▸ What this task involves
A verbatim copy of the listing is the expected output.
====== Information supplied ======
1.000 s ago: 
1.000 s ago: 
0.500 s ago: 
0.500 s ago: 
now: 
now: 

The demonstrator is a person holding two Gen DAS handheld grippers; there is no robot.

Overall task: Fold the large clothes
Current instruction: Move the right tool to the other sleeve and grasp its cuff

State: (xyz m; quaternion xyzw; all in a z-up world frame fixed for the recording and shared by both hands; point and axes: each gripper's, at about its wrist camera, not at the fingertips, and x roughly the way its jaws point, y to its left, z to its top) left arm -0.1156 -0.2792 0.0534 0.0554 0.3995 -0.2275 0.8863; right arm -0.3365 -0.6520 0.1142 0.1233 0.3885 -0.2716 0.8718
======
▸ Answer for this exercise
1.000 s ago: 
1.000 s ago: 
0.500 s ago: 
0.500 s ago: 
now: 
now: 

The demonstrator is a person holding two Gen DAS handheld grippers; there is no robot.

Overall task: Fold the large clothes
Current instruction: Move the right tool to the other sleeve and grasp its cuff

State: (xyz m; quaternion xyzw; all in a z-up world frame fixed for the recording and shared by both hands; point and axes: each gripper's, at about its wrist camera, not at the fingertips, and x roughly the way its jaws point, y to its left, z to its top) left arm -0.1156 -0.2792 0.0534 0.0554 0.3995 -0.2275 0.8863; right arm -0.3365 -0.6520 0.1142 0.1233 0.3885 -0.2716 0.8718

The answer has been fully stated.